>>>

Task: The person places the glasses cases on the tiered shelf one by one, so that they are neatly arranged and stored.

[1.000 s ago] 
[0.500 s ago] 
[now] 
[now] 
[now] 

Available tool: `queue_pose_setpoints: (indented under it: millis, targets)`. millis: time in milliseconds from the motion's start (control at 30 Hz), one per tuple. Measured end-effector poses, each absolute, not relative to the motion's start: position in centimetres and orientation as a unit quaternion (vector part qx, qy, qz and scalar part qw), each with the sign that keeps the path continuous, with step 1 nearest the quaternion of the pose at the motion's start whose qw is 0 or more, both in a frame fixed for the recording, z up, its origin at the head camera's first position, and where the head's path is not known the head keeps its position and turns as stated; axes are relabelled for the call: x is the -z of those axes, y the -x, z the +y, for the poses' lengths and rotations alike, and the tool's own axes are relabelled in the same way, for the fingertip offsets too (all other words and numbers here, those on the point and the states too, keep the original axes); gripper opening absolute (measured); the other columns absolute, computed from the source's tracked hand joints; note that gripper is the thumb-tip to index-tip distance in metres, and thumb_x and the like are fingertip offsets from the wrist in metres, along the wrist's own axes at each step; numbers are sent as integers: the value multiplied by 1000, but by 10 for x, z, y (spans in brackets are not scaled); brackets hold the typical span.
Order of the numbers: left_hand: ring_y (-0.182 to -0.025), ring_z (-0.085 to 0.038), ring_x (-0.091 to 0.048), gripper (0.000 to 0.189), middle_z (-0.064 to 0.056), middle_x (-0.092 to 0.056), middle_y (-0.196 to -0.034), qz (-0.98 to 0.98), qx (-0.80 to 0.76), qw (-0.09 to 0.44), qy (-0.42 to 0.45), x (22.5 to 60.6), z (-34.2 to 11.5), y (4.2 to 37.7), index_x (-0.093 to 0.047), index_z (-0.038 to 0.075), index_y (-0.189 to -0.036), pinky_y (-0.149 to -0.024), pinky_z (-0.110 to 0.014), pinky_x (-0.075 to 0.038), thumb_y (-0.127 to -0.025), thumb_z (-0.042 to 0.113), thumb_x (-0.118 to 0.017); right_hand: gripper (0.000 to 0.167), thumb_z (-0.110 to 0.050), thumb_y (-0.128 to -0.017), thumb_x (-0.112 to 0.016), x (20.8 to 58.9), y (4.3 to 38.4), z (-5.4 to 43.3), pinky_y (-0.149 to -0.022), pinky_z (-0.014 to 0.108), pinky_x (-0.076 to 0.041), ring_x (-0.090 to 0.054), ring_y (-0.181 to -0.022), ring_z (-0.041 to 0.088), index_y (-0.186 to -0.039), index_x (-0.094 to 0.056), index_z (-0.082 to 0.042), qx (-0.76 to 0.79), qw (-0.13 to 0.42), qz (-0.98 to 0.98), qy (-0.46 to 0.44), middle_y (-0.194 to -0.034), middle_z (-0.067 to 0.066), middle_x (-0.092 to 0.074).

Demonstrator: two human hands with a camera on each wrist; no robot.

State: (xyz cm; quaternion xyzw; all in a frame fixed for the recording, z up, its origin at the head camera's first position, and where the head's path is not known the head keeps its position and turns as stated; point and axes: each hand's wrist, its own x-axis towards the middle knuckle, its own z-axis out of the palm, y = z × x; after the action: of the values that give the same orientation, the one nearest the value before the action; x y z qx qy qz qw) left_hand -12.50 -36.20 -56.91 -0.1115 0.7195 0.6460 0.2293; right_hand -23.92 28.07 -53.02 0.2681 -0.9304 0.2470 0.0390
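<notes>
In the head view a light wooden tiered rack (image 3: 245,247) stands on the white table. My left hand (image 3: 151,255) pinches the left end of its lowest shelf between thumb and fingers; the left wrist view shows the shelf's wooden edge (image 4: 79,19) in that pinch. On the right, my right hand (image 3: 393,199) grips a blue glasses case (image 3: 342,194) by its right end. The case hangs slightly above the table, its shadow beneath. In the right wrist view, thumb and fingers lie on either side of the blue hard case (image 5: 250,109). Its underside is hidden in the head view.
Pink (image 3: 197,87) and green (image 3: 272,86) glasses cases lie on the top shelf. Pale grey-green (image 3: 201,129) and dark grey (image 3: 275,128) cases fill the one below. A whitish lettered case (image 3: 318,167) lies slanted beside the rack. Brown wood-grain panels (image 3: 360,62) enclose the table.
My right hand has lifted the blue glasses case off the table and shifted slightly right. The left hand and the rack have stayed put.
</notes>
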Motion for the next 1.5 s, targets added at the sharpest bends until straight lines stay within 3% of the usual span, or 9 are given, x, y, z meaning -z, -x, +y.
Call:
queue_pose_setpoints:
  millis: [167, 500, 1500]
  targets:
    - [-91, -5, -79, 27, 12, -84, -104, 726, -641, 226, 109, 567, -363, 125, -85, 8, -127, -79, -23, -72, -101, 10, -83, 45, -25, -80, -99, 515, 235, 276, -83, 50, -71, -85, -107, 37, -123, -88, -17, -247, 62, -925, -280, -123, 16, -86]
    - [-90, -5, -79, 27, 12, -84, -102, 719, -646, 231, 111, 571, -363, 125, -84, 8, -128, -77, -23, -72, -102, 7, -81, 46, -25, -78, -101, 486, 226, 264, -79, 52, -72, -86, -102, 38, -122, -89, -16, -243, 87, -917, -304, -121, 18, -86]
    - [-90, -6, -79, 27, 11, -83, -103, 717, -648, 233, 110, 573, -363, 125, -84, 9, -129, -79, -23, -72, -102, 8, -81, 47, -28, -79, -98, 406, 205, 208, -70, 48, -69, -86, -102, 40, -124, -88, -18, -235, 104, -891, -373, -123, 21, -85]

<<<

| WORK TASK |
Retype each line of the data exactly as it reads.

| SOLVED PROBLEM |
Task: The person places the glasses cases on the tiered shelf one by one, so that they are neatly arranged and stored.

[1.000 s ago] 
[0.500 s ago] 
[now] 
[now] 
[now] 

Available tool: `queue_pose_setpoints: (indented under it: millis, targets)`. millis: time in milliseconds from the motion's start (control at 30 Hz), one per tuple. Measured end-effector poses, each absolute, not relative to the motion's start: position in centimetres and orientation as a unit quaternion (vector part qx, qy, qz and scalar part qw), each with the sign that keeps the path continuous, with step 1 nearest the quaternion of the pose at the motion's start whose qw is 0 or more, both in a frame fixed for the recording, z up, its origin at the head camera's first position, and where the head's path is not known the head keeps its position and turns as stated; axes are relabelled for the call: x is the -z of those axes, y the -x, z the +y, for the poses' lengths and rotations alike, and the tool's own axes are relabelled in the same way, for the fingertip offsets too (all other words and numbers here, those on the point and the states too, keep the original axes); gripper opening absolute (measured); the other columns absolute, computed from the source's tracked hand joints; note that gripper is the thumb-tip to index-tip distance in metres, and thumb_x and the like are fingertip offsets from the wrist in metres, along the wrist's own axes at each step; numbers are sent as integers: the value multiplied by 1000, but by 10 for x, z, y (spans in brackets are not scaled); brackets hold the typical span.
Order of the numbers: left_hand: ring_y (-0.182 to -0.025), ring_z (-0.085 to 0.038), ring_x (-0.091 to 0.048), gripper (0.000 to 0.189), middle_z (-0.064 to 0.056), middle_x (-0.092 to 0.056), middle_y (-0.196 to -0.034), qz (-0.98 to 0.98), qx (-0.80 to 0.76), qw (-0.09 to 0.44), qy (-0.42 to 0.45), x (22.5 to 60.6), z (-34.2 to 11.5), y (4.2 to 37.7), index_x (-0.093 to 0.047), index_z (-0.038 to 0.075), index_y (-0.189 to -0.036), pinky_y (-0.149 to -0.024), pinky_z (-0.110 to 0.014), pinky_x (-0.075 to 0.038), thumb_y (-0.127 to -0.025), thumb_z (-0.042 to 0.113), thumb_x (-0.118 to 0.017); right_hand: gripper (0.000 to 0.167), thumb_z (-0.110 to 0.050), thumb_y (-0.128 to -0.017), thumb_x (-0.112 to 0.016), x (20.8 to 58.9), y (4.3 to 38.4), z (-5.4 to 43.3), pinky_y (-0.149 to -0.022), pinky_z (-0.014 to 0.108), pinky_x (-0.076 to 0.041), ring_x (-0.090 to 0.054), ring_y (-0.181 to -0.022), ring_z (-0.041 to 0.088), index_y (-0.186 to -0.039), index_x (-0.094 to 0.056), index_z (-0.082 to 0.042), qx (-0.76 to 0.79), qw (-0.13 to 0.42), qz (-0.98 to 0.98), qy (-0.46 to 0.44), middle_y (-0.194 to -0.034), middle_z (-0.067 to 0.066), middle_x (-0.092 to 0.074).

Demonstrator: two human hands with a camera on each wrist; no robot.

State: (xyz cm; quaternion xyzw; all in a frame fixed for the recording, z up, its origin at the head camera's first position, and where the head's path is not known the head keeps its position and turns as stated; point and axes: each hand's wrist, its own x-axis towards the middle knuckle, its own z-axis out of the palm, y = z × x; after the action: of the values that give the same orientation, the one nearest the value before the action; x y z qx qy qz qw) left_hand -12.50 -36.20 -56.91 -0.1115 0.7195 0.6460 0.2293; right_hand -23.92 28.07 -53.02 0.2681 -0.9304 0.2470 0.0390
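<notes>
In the head view a light wooden tiered rack (image 3: 245,247) stands on the white table. My left hand (image 3: 151,255) pinches the left end of its lowest shelf between thumb and fingers; the left wrist view shows the shelf's wooden edge (image 4: 79,19) in that pinch. On the right, my right hand (image 3: 393,199) grips a blue glasses case (image 3: 342,194) by its right end. The case hangs slightly above the table, its shadow beneath. In the right wrist view, thumb and fingers lie on either side of the blue hard case (image 5: 250,109). Its underside is hidden in the head view.
Pink (image 3: 197,87) and green (image 3: 272,86) glasses cases lie on the top shelf. Pale grey-green (image 3: 201,129) and dark grey (image 3: 275,128) cases fill the one below. A whitish lettered case (image 3: 318,167) lies slanted beside the rack. Brown wood-grain panels (image 3: 360,62) enclose the table.
My right hand has lifted the blue glasses case off the table and shifted slightly right. The left hand and the rack have stayed put.
</notes>
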Motion for the next 1.5 s, targets added at the sharpest bends until straight lines stay within 3% of the usual span, or 9 are given, x, y, z meaning -z, -x, +y.
Call:
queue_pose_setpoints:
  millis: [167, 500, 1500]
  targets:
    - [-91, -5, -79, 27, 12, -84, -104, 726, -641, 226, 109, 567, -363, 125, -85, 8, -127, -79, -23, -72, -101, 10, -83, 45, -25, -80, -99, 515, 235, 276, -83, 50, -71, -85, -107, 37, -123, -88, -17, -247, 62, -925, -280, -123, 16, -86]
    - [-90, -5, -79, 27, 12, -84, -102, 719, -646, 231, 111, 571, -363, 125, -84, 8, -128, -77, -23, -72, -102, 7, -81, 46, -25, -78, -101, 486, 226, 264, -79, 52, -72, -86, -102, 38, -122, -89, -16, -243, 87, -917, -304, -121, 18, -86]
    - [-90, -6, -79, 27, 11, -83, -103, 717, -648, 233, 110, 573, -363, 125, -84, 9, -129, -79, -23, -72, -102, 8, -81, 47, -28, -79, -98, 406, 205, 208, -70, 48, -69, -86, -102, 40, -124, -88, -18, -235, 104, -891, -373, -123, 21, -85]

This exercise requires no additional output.